Siamo a Bologna e Marianna e Marco si rincontrano dopo diversi anni. Erano compagni di liceo e si sono persi di vista dopo una brutta vicenda capitata a Marco in gita scolastica. Ma mentre Marianna non ha quasi mai pensato a lui in questo tempo, per il ragazzo è un colpo al cuore perché lei è l'amore, non corrisposto, della sua vita.
«Non è mai stata tua amica».Lo so da sempre. Marianna Visconti è la sintesi del pregiudizio. E io la sintesi di tutti i mali.Lo so da sempre, ma questo non mi ha impedito di morirle dietro per cinque anni.Già.Al liceo ero cotto della ragazza del mio amico.Sono decisamente una brutta persona.
Per lei ha rinunciato a molto, si è sacrificato, ma nonostante tutto è riuscito a ripartire da capo e a crearsi una vita che lo soddisfa in pieno.

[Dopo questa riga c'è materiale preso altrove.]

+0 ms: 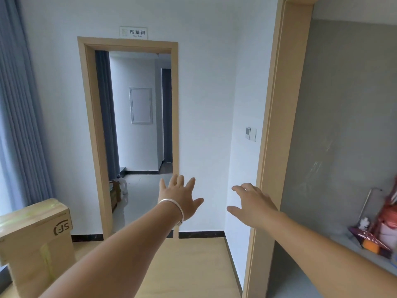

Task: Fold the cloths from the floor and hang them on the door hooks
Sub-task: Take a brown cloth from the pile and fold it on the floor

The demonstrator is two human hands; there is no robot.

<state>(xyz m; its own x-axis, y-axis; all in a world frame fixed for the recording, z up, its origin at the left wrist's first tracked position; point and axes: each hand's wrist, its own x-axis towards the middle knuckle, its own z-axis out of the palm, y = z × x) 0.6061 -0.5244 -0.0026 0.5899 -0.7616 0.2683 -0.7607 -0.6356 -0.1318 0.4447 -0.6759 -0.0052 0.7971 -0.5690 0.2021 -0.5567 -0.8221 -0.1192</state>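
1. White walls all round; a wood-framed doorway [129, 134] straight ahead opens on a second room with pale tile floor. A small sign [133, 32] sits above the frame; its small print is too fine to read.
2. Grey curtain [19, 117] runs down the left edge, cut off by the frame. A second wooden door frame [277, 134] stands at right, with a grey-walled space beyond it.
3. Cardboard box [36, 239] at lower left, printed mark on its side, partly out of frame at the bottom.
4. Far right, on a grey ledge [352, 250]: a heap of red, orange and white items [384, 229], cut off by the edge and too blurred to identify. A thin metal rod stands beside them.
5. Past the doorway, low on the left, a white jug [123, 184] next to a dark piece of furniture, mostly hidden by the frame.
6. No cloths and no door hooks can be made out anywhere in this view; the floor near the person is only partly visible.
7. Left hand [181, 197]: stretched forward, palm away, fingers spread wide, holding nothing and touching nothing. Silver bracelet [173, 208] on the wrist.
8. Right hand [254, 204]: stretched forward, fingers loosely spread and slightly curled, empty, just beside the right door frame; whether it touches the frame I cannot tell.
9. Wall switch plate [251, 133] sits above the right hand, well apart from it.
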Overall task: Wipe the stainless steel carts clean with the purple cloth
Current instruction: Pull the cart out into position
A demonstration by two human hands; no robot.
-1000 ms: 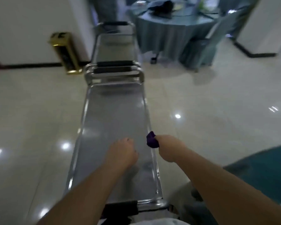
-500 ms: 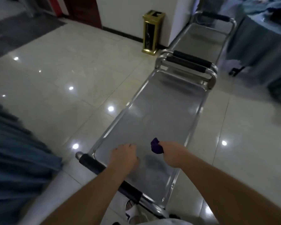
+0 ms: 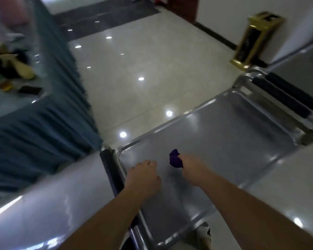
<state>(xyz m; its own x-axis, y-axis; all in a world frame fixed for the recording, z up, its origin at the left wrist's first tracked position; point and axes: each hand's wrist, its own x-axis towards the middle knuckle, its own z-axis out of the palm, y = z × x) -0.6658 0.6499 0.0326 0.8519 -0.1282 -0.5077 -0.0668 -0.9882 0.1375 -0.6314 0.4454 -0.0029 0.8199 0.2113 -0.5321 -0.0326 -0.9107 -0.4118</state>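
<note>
Low in the middle of the frame, my right hand grips the small bunched purple cloth, fingers curled round it so that only a dark wad pokes out on its left side. It sits over the near part of the long, shallow stainless steel cart tray, which runs from the bottom centre up toward the right edge of the frame. Whether the cloth is actually pressed to the metal I cannot tell; it looks at or just above the surface.

I judge the wiping to be in hand at this near end, with most of the tray's length toward the upper right likely yet to be covered. The next move calls for pressing the cloth flat and sweeping it along the tray toward the two black padded handle bars at the far end.

My left hand lies just beside the right, knuckles up and fingers loosely curled, holding nothing; it seems to rest on the tray near the black handle bar at the near end. Both forearms reach in from the bottom of the frame, roughly parallel.

At upper right, a second steel cart stands beyond the handles.
</note>
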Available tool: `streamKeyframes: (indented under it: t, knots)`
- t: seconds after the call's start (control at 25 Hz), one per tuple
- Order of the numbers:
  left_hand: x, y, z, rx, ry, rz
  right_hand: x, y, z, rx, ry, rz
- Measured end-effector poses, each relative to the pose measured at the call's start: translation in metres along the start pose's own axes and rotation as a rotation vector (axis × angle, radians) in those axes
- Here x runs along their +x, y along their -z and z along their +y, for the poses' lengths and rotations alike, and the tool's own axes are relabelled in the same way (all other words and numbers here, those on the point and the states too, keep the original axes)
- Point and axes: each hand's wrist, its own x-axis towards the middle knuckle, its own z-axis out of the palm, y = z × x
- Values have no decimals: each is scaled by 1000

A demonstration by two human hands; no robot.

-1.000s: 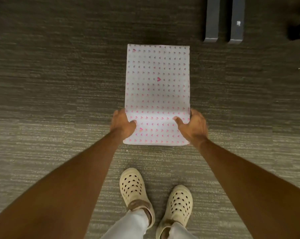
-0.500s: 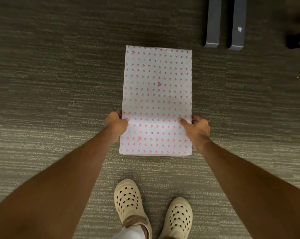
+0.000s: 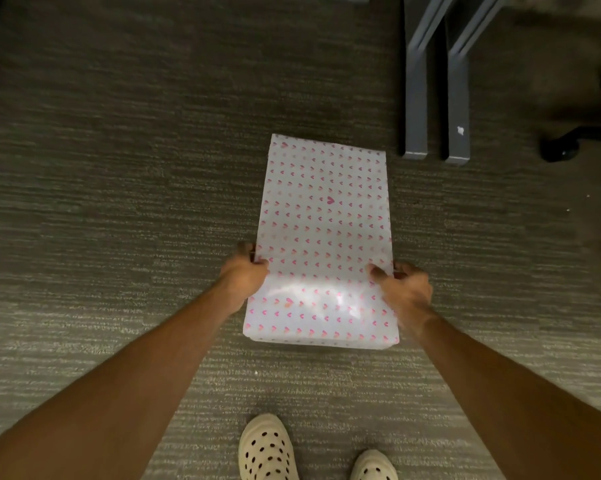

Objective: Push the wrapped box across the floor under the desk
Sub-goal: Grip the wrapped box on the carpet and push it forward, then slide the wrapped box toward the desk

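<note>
A flat box wrapped in white paper with small pink hearts (image 3: 323, 216) lies on the grey carpet, its long side running away from me. My left hand (image 3: 243, 277) grips its left edge near the near end, thumb on top. On the opposite edge, my right hand (image 3: 404, 291) holds the same way, slightly blurred. Two grey metal desk legs (image 3: 436, 98) stand just beyond the box's far right corner.
A black chair caster (image 3: 557, 148) sits on the carpet to the right of the desk legs. My two cream perforated clogs (image 3: 266, 448) stand on the carpet at the bottom edge. Open carpet (image 3: 119, 168) stretches to the left and ahead of the box.
The box has slid forward away from my feet, toward the desk legs, with both hands staying on its side edges. The view has shifted, so the desk legs show longer now.
</note>
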Motion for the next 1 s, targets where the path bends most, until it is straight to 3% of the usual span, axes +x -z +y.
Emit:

Marianna invece non si capacita degli avvenimenti che le stanno capitando, il suo ragazzo la sta lasciando, il tirocinio non le piace e l'incontro con questo ragazzo dagli occhi verdi la scombussola decisamente troppo.
Marco fa parte del pacchetto “coraggio e follia”. Ogni sillaba è un brivido.
Devo fare i miei complimenti più sentiti all'autrice perché è riuscita a farmi cambiare idea su Marianna. Quando ho iniziato a leggere ho subito pensato che non l'avrei mai potuta apprezzare: è ricca, viziata, pensa solo alle apparenze, snob. Parla per frasi fatte ed è totalmente succube dei genitori. Persino la sua compassione mi ha infastidita. Andando avanti con la storia però sono riuscita persino a capirla e a giustificare diversi suoi atteggiamenti.
«Che c’è?», gli chiedo.«Con chi passeresti l’ultima notte al mondo?»«Di sicuro non con te».Ride ancora. È proprio un cretino.
Un'altra cosa è Marco. Bello, strafottente, leale, che non le manda a dire. Di una simpatia che travolge. E' un personaggio stupendo, che nasconde un bisogno di affetto e attenzioni che neanche lui sa di avere.
La trama è molto carina, in alcune cose un po' prevedibile ma fa restare attaccati al libro per conoscerne la fine. E' una storia semplice che però abbraccia molti argomenti, primo fra tutti la differenza sociale. E' proprio vero che l'apparenza inganna e che non si dovrebbe giudicare a prima vista!
Ribadisce molto l'importanza della comunicazione. Persino lavorando in quel campo si riesca a equivocare tutto e si rischia di perdere dei rapporti importanti.
Eppure, forse, il torto più grosso che si può fare a un desiderio è tenercelo per noi. Non difenderlo dall’equivoco, permettere che venga frainteso e sbranato dalla paura.
Piccola nota: ho molto apprezzato le informazioni e la cura con cui ci viene spiegato il lavoro dei tecnici della televisione.
Vi consiglio proprio questo libro, è allegro, divertente, fa riflettere ed è molto molto curato. Se prima Bianca Marconero mi piaceva ora ho la conferma che è un'autrice da seguire.